State of Necessity?  Where are We?

by Fr. Phillipe Nansenet (SSPX)


French Original

[English translation courtesy of]


“What do you ask of God’s Church? The faith.”

This is the essential mission of the Church: to preach the faith, in time and out of time, to provide the sacraments to faithful souls, while guiding them along the way of salvation. But if those who are in charge of distributing these treasures abuse their power by spreading heresy by the bucketload, drying up the source of grace and dissolving Christian ways, one finds oneself in a perilous situation, which we call a “state of necessity”. It seems useful today, indispensable even, to remind ourselves what this expression actually means, and the consequences it implies, at the (rather low) risk of stating the obvious.

Let us begin by noting that we’re dealing with a perilous situation indeed, but one which implies a certain “stability”: the crisis we have been experiencing has lasted fifty years already and is likely to last for a long time to come. The weariness of this or that person can in no way diminish this state of necessity.

What necessity are we talking about? We let Archbishop Lefebvre explain it to us:

“Note that, in entire countries, bishops no longer exercise their authority with a view to faithfully and accurately transmit the faith and grace, and note also that Rome seems to quietly approve of them. A bishop has the duty to do everything he can for the transmission of the faith and grace to the faithful who legitimately ask for it.. even if priests only have a fictitious incardination.”1

Let’s pause here for a moment.

“Note that..”: Msgr. Lefebvre looks at facts. When we speak of a state of necessity, it is a matter of fact, independent of our desire (which of course is to see the preaching of the faith return as soon as possible to the top of the Church). Rather than indulging in a dangerous and incorrigible optimism, we prefer, following the founder of the Society, to see reality.

“A bishop has the duty to do everything he can for the transmission of the faith and grace to the faithful who legitimately ask for it..”: it is when faced with this fact (an unprecendented crisis in the Church) that a bishop and faithful priests find themselves in the necessity of making up for the serious spiritual deficiencies in which the modernists plunge the poor faithful. But it is not merely a question of making up for a simple lack: we must also protect these faithful from false teachings, which lead to the loss of faith and morals. That is why Archbishop Lefebvre asserted in his famous declaration: “It is therefore impossible for any conscientious and faithful Catholic to adopt this reform and to submit to it in any way whatsoever. The only attitude of fidelity to the Church and to Catholic doctrine, for our own salvation, is the categorical refusal to accept this reform.”2 This state of necessity, therefore, does not merely allow us to make up for the severe negligence of the pastors, but also to protect the sheep from the deadly poison conveyed by the conciliar reforms.

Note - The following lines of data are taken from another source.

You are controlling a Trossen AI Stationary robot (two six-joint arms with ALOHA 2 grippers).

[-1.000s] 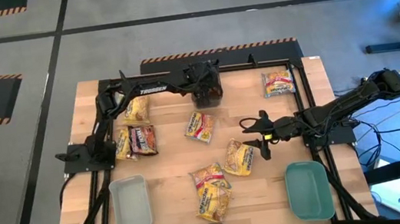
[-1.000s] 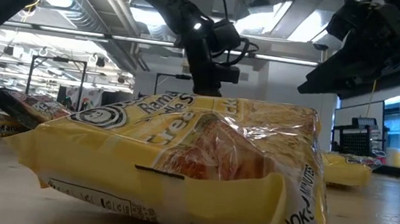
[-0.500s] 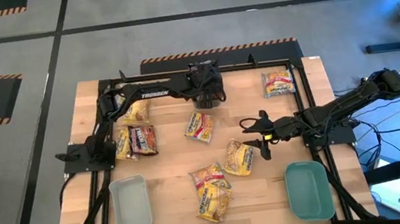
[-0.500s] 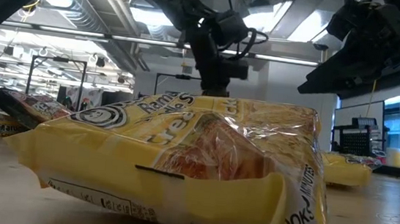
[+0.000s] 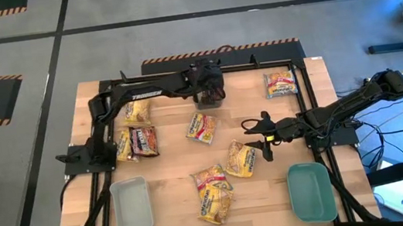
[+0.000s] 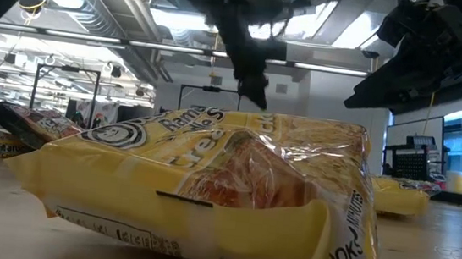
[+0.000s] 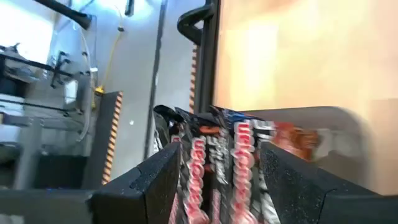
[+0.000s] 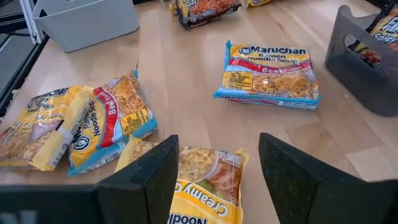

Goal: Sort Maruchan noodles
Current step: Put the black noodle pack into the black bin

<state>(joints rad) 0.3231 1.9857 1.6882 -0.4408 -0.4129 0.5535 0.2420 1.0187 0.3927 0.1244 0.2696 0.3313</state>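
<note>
On the wooden table (image 5: 167, 145), the left gripper (image 5: 207, 90) had drifted slightly over the dark bin (image 8: 368, 59), jaws apart around upright packets (image 7: 214, 171). The right gripper (image 5: 261, 138) waited open above a yellow packet (image 5: 240, 159); sorting was barely begun.

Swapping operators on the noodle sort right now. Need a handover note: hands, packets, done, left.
Left hand: open, over the dark bin at the table's far edge; dark packets stand in it.
Right hand: open, empty, hovering over a yellow packet.
Loose packets: far-right one, centre one, front pair overlapping, left three.
Done: nothing yet in the grey tray or teal tray.
Left: every loose packet.
</note>
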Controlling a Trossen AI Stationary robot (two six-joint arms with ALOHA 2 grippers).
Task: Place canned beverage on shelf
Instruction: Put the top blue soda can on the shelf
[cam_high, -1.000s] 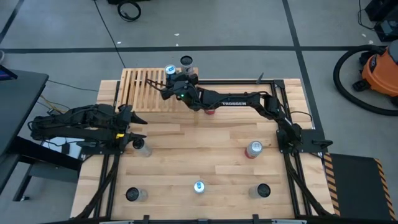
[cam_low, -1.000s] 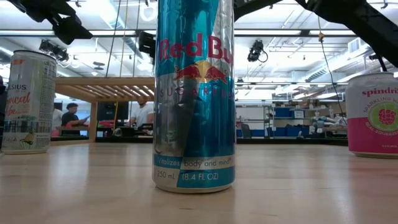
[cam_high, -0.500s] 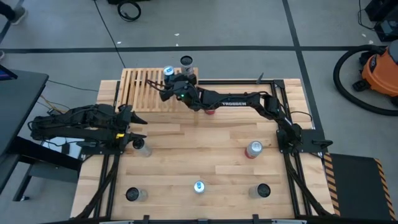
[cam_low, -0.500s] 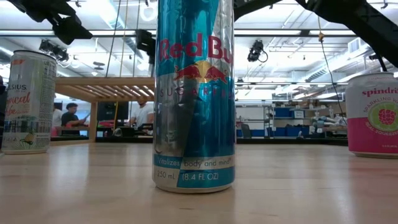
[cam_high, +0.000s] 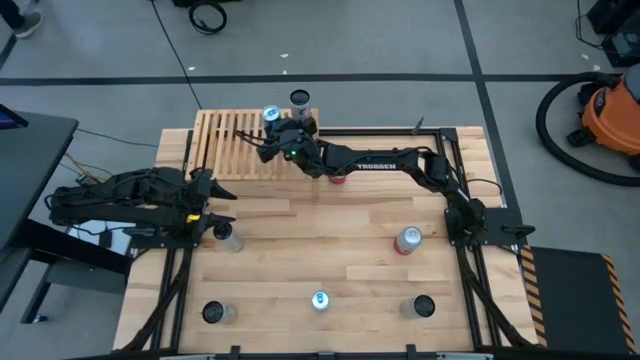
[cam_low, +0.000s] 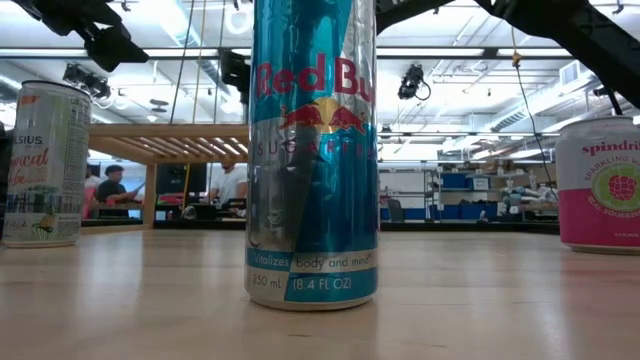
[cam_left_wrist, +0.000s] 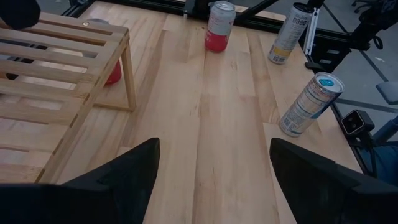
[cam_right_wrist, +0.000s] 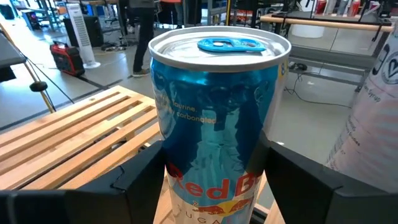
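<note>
The shelf is a low rack of pale wood with thin parallel slats, standing at the far left part of the plank tabletop. On its right end stands a tall, slim blue and silver can, a glossy metal cylinder with a blue pull tab, upright with its long axis vertical. A second can with a dark top stands just beside it. The right end effector reaches over the shelf with its two dark fingers flanking the blue can; whether they press it or have let go cannot be told. The left end effector rests near the left edge of the tabletop, its blunt dark fingers spread wide and holding nothing.
</note>
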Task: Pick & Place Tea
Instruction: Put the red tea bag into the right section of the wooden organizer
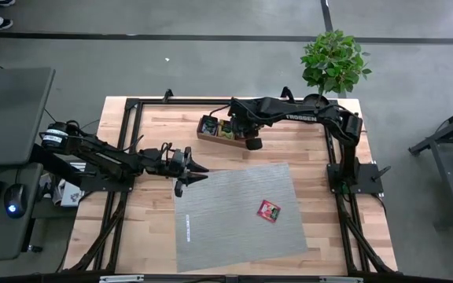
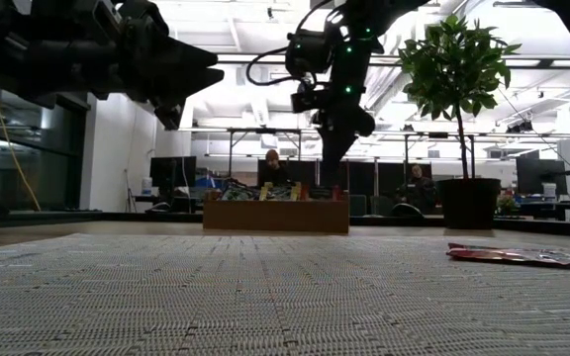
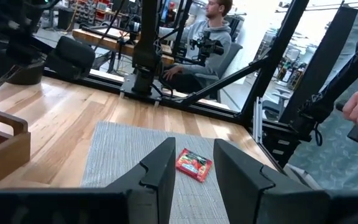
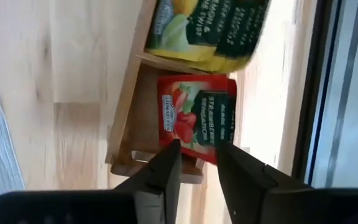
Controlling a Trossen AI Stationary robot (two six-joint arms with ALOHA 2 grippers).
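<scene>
**A:** how far along is it?

**B:** Nearly done. Right gripper (image 4: 197,163) hangs over the tray (image 4: 124,127), fingers slightly apart around a red sachet (image 4: 197,118). One sachet (image 1: 269,210) is left on the mat (image 1: 234,236), ahead of the left gripper (image 3: 194,180), half-open and empty.

grey concrete floor (image 1: 211,71) around the light wooden table (image 1: 305,149). potted plant (image 1: 334,61) at the table's far edge. grey desk (image 1: 6,118) with mouse (image 1: 12,201) to one side. bright ceiling lights (image 2: 255,59), monitors (image 2: 166,170), two seated people (image 2: 271,168) behind.
</scene>
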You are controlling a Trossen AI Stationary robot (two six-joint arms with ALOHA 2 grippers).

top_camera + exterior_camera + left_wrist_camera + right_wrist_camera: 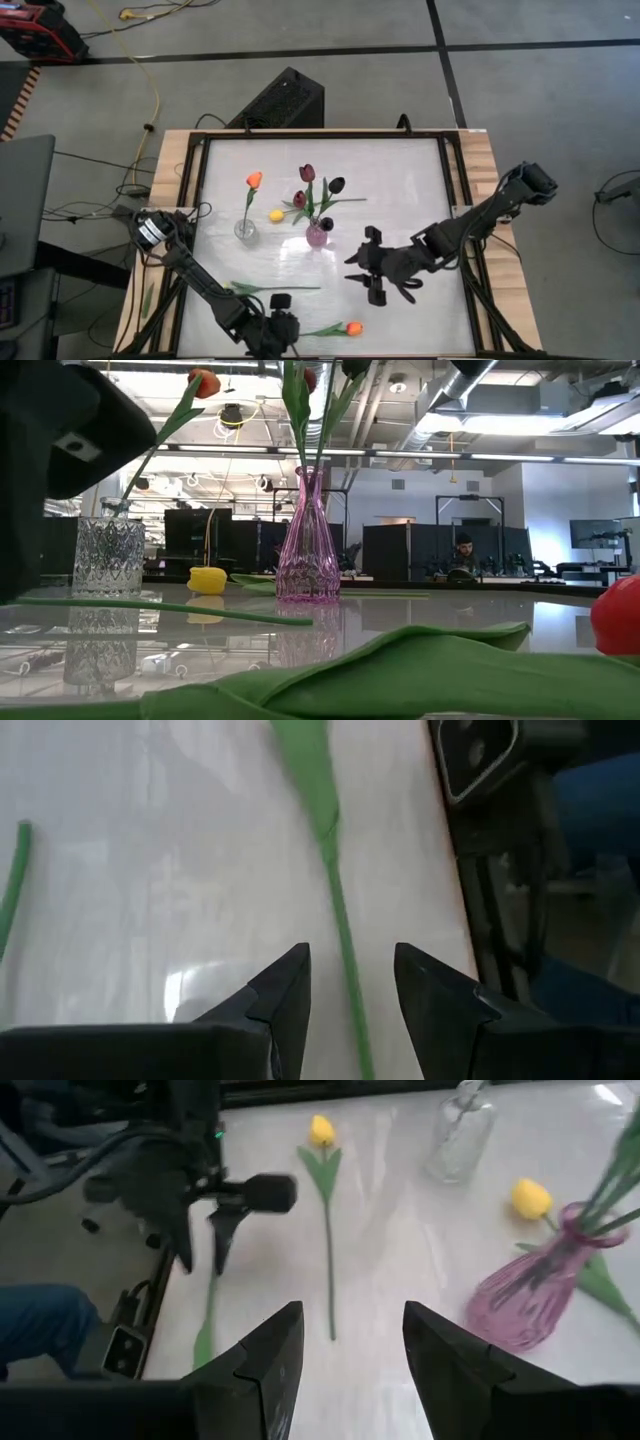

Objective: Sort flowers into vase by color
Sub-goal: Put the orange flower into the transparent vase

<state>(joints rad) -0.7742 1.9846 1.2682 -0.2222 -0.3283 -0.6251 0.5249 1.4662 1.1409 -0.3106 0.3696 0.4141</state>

”..even if priests only have a fictitious incardination”: let us imagine for a moment that Archbishop Lefebvre and the Society were not condemned by the conciliar church and were treated normally. It is hardly conceivable, as the Revolution always starts of by violently persecuting its victim, before trying to get him to become legitimized by them [the revolutionaries] by attracting him on the slippery slope of compromise. But if this impossibility would have been realized anyway, it would not have changed anything to the state of necessity: to every “conscious and faithful” Catholic there would have always remained the necessity to refuse “this reform and to submit to it in any way whatsoever”, in other words, the necessity of having recourse exclusively to priests who preach the true Faith (by publicly denouncing error and its authors), who celebrate the rites of all time, and who teach Catholic morality. This state of necessity stems from the crisis of the faith, and not from the unjust and void condemnations incurred by the Society and its founder. As one confrere, venerable on account of his his age and his position in the Society, recently said:

“The state of the Church is such that we can administer the sacraments validly; this is what is called the state of necessity, upon which supplied jurisdiction is based!”3

In other words, the state of necessity is dogmatic and not canonical. The crisis is not limited to the condemnation of the Society. The state of necessity concerns not only a few traditional priests and faithful, but the whole world. The Society has always endeavored to ask that Tradition not be the privilege of some, but that it should become the treasure of the whole Church. Bishop Fellay told the Roman authorities:

“If you want to get out of this crisis, forget for a moment the Society, and concern yourselves with solving this crisis! Once the crisis is resolved, the Society will no longer be a problem to you.”4

Thus the canonical “gifts” which might be granted as little presents, will not make the necessity disappear. This venerable confrere we mentioned before put it like this:

“The state of necessity remains and Rome has not changed in any way … Sure, Rome wants us to address the bishops, and thus to recognize that there is no necessity, but that won’t deceive us: the state of the Church become more disasterous each passing day! […] Let us all reassure ourselves: we always retain the possibility of confessing and celebrating our marriages as we’ve always done, without asking the local ordinary or priest, because of this state of necessity.”5

As long as the poisoned principles of Vatican II are preached and advanced, this state of necessity will remain, and our struggle will be legitimate and indispensable.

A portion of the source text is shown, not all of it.